When referring to government work, the immediate adjectives that come to mind are inefficient, costly, needlessly tedious, and impersonal. Mention, for example, any state’s Department of Motor Vehicles and everyone immediately groans, thinking of a day wasted waiting in line for hours for one’s number to finally get called, often only to learn that one needs some heretofore insignificant piece of paperwork. It’s an infuriating experience that exposes for many the inefficiency, over-regulation, and coldness of government.
The question is, how did the American system of government become so bureaucratic, over-regulated, and bloated? How did both federal and state governments become more of a burden than a benefit to the average American citizen?

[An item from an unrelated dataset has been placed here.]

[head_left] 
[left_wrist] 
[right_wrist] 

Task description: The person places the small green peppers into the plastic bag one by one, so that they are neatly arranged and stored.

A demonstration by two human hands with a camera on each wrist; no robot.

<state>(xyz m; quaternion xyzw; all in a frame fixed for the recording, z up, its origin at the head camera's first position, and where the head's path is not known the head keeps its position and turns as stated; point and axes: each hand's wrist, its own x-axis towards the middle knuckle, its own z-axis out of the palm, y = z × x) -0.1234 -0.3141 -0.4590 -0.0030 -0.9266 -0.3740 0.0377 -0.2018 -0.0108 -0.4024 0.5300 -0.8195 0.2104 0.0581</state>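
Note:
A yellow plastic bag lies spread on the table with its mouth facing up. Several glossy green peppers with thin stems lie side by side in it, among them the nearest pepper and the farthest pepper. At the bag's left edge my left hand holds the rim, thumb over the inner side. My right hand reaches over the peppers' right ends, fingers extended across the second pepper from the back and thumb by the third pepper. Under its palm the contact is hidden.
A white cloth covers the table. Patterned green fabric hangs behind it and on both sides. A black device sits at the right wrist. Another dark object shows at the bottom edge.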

One significant factor, among many, can be blamed on the unionizing of government employees. Such a thing is an oxymoronic idea that even Franklin D. Roosevelt rejected. No less than the granddaddy of Big Government envisioned public sector workers striking against taxpayers as “unthinkable and intolerable,” arguing, “It is impossible to bargain collectively with the government.”
Unfortunately, FDR’s wise objections weren’t embraced, and now Americans suffer under both federal and state governments that have increasingly grown more costly, inefficient, burdensome, and rigid.
Public sector unions cost taxpayers more while producing less. “On average public service delivery is 35 to 95 percent more expensive than contracting” to private firms, observed David Osborne and Ted Gaebler in their 1992 book Reinventing Government. Ridiculous rules and regulations prevent efficiency while creating ever more unionized government employee bloat. The number of government workers totals over 22 million, two-thirds of which work in state government.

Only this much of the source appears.